Maybe this will work. This is the image Archimedes wanted on his tombstone: en.wikipedia.org/wiki/File:Archimedes_sphere_and_cylinder.svg –  Will Jagy Feb 23 '13 at 6:56
    
And believed discovery, later, by the Roman, Cicero: en.wikipedia.org/wiki/… –  Will Jagy Feb 23 '13 at 6:58
    
the book name elementary differential geometry 2nd edition by springer –  leena adam Feb 23 '13 at 7:20
    
I didnot get the idea also if anyone expert i hope help me to solve and explain –  leena adam Feb 23 '13 at 7:21

1 Answer 1

up vote 2 down vote accepted

Use spherical coordinates $\phi$, $\theta$, where $\theta=0$ on the equator, and produce corresponding points on the sphere $S^2$ and the cylinder $C$ as follows: $$\eqalign{(\phi,\theta)\mapsto{\bf r}(\phi,\theta)&:=(\cos\phi\cos\theta,\sin\phi\cos\theta, \sin\theta)\ ,\cr (\phi,\theta)\mapsto{\bf f}(\phi,\theta)&:=(\cos\phi,\sin\phi, \sin\theta)\ .\cr}$$ In this way Lambert's projection $L$ appears as $$L:\ S^2\to C\ ,\qquad {\bf r}(\phi,\theta)\to{\bf f}(\phi,\theta)\ .$$ Then compute $$\eqalign{{\bf r}_\phi&=(-\sin\phi\cos\theta,\cos\phi\cos\theta,0),\quad {\bf r}_\theta=(-\cos\phi\sin\theta,-\sin\phi\sin\theta,\cos\theta),\cr {\bf f}_\phi&=(-\sin\phi,\cos\phi,0),\quad {\bf f}_\theta=(0,0,\cos\theta)\ .\cr}$$ The fact that $$|{\bf r}_\phi|=\cos\theta\ne 1=|{\bf f}_\phi|\qquad(\theta\ne0)\tag{1}$$ already proves that $L$ is not an isometry: Equation (1) says that a piece of parallel at latitude $\theta$ on the sphere has length $$\int_{\phi_0}^{\phi_1}|{\bf r}_\phi|\ d\phi=(\phi_1-\phi_0)\cos\theta\ ,$$ while the projected arc has length $(\phi_1-\phi_0)$, given that $\phi_1>\phi_0$. Second, from $$ {|{\bf r}_\phi|/|{\bf f}_\phi|\over |{\bf r}_\theta|/|{\bf f}_\theta|}=\cos^2\theta\ne1\qquad(\theta\ne0)\tag{2}$$ one then deduces that the projection cannot be conformal, even though the right angle between ${\bf r}_\phi$ and ${\bf r}_\theta$ is preserved. Equation $(2)$ says that at any point ${\bf p}:={\bf r}(\phi,\theta)\in S^2$ where $\theta\ne0$ the local dilatations of the parallel and the meridian through ${\bf p}$ under $L$ are different. For a conformal map the dilatations in all directions emanating from ${\bf p}$ would have to be equal.

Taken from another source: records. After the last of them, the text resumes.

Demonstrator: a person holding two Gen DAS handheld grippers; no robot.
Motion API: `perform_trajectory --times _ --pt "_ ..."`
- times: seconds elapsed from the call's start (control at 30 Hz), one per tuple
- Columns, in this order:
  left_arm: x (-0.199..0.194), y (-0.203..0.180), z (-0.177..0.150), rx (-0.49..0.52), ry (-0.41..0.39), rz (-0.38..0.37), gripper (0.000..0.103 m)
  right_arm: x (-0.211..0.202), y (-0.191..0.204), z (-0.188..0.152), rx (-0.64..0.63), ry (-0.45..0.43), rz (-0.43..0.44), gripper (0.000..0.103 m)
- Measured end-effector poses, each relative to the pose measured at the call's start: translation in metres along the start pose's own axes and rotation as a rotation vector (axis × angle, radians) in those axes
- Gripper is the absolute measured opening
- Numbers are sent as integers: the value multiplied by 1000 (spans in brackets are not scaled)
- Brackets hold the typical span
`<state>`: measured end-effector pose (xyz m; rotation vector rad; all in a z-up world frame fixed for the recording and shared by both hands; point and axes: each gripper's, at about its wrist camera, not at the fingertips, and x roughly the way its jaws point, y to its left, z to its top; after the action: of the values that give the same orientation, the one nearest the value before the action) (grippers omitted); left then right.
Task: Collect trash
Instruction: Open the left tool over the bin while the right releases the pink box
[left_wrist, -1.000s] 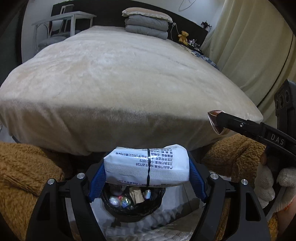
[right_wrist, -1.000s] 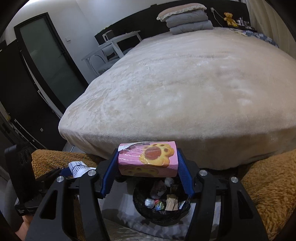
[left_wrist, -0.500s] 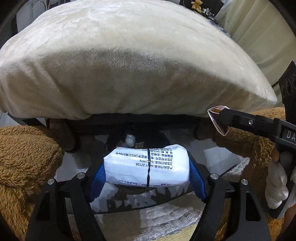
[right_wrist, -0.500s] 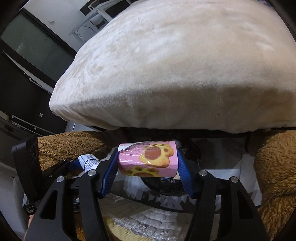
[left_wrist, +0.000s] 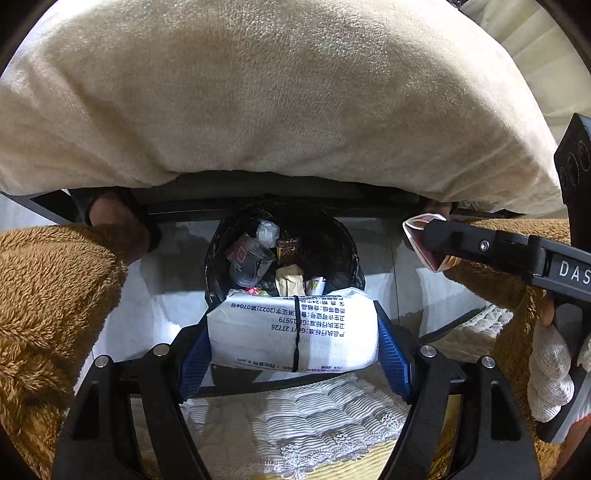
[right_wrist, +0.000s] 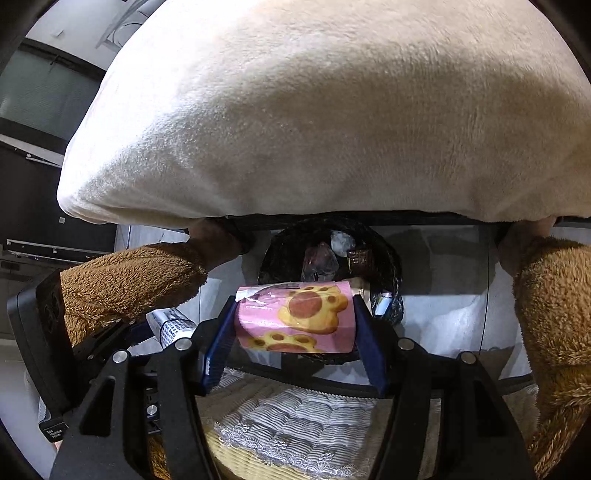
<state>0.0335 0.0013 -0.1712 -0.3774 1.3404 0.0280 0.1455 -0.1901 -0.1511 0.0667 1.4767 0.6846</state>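
My left gripper (left_wrist: 293, 336) is shut on a white tissue pack (left_wrist: 295, 326) with black print and holds it above the near rim of a black-lined trash bin (left_wrist: 218, 258) on the floor. The bin holds several wrappers and a plastic cup. My right gripper (right_wrist: 293, 325) is shut on a pink paw-print packet (right_wrist: 295, 319) above the same bin (right_wrist: 388, 258). The right gripper also shows in the left wrist view (left_wrist: 424, 243) at the right, the left one in the right wrist view (right_wrist: 162, 325) at the left.
A bed with a beige blanket (left_wrist: 280, 96) overhangs the bin at the back. Brown fleece-clad legs (left_wrist: 48, 288) flank the bin on both sides. A white quilted mat (left_wrist: 314, 421) lies on the pale floor below the grippers.
Both grippers have tilted down and moved forward with their packs. The bin, hidden behind the packs half a second ago, now shows beyond them.
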Motion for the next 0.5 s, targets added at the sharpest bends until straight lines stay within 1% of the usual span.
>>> perform_trajectory --times 0.13,0.17,0.2,0.23,0.27,0.3,0.33,0.37,0.5 --pt "-3 -3 -1 13 -7 -17 76 -1 -6 -2 21 -20 14 61" --pt "-3 -5 -2 24 -11 -31 76 -3 -7 -5 26 -28 11 61" --pt "-5 -7 -2 32 -21 -39 80 -3 -7 -6 31 -32 19 61" --pt "-6 -8 -2 38 -37 -35 89 -4 -8 -6 35 -35 34 61" --pt "-8 -11 -2 44 -56 -32 93 -6 -8 -5 37 -42 44 67" --pt "-10 -13 -3 49 -71 -33 96 -8 -9 -4 42 -53 48 79" --pt "-12 -14 -2 55 -82 -35 96 -10 -11 -3 52 -63 49 84" --pt "-14 -14 -2 59 -93 -33 96 -12 -14 -2 68 -74 54 86" --pt "-20 -11 -1 31 -120 -36 96 -21 -25 -1 122 -95 68 86"
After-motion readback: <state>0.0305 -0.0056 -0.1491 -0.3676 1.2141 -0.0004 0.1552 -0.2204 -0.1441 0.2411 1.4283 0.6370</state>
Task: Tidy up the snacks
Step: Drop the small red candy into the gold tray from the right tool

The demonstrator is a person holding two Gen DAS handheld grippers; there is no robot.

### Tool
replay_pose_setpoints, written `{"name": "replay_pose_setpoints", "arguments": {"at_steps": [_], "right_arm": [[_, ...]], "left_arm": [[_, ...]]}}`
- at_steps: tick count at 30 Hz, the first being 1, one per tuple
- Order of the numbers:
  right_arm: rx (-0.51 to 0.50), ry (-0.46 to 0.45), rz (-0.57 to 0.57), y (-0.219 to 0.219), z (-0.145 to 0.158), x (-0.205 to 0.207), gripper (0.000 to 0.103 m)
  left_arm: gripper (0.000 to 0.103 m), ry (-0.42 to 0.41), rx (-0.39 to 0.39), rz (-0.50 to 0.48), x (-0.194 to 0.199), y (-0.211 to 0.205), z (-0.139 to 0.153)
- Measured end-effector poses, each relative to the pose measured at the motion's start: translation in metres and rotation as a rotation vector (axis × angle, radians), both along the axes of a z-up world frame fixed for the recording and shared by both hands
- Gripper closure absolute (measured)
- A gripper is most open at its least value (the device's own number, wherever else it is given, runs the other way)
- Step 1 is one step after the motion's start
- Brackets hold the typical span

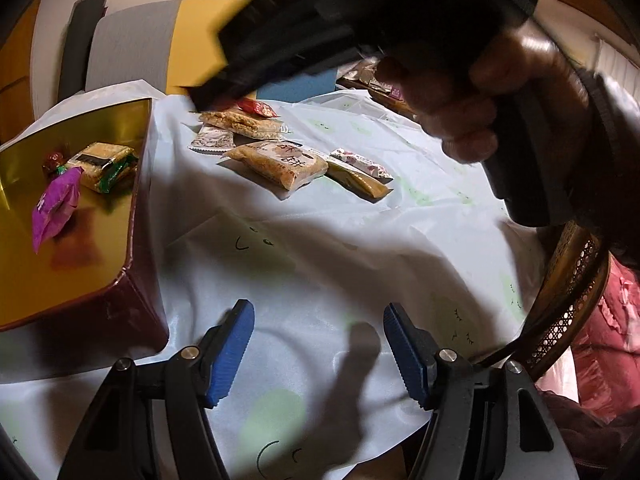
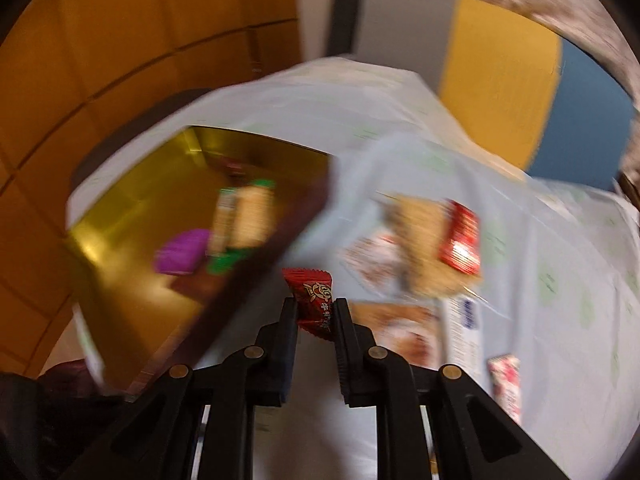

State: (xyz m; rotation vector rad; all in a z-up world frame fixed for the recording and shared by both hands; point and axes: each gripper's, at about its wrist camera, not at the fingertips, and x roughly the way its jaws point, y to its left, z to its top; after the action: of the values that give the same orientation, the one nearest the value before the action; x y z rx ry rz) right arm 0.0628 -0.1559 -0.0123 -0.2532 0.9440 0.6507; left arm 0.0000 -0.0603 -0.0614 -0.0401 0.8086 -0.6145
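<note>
Here, 米饼 marks the clear rice-cracker pack (image 1: 280, 166).

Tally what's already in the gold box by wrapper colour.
Purple packet: 1
Green-ended cracker pack: 1
Red round candy: 1
Total in the gold box: 3

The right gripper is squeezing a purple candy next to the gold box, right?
Not quite. The candy squeezed in the right gripper is a red candy, as the right wrist view shows. The purple candy lies inside the gold box beside it.
</note>
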Motion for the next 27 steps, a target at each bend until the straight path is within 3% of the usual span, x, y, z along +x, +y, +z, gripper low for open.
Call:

Finally one computes $$|{\bf r}_\phi\times{\bf r}_\theta|=\cos\theta=|{\bf f}_\phi\times{\bf f}_\theta|\ .$$ This shows that to an infinitesimal rectangle in the parameter plane correspond isoareal infinitesimal rectangles on $S^2$, resp. $C$. Therefore the projection is area-preserving.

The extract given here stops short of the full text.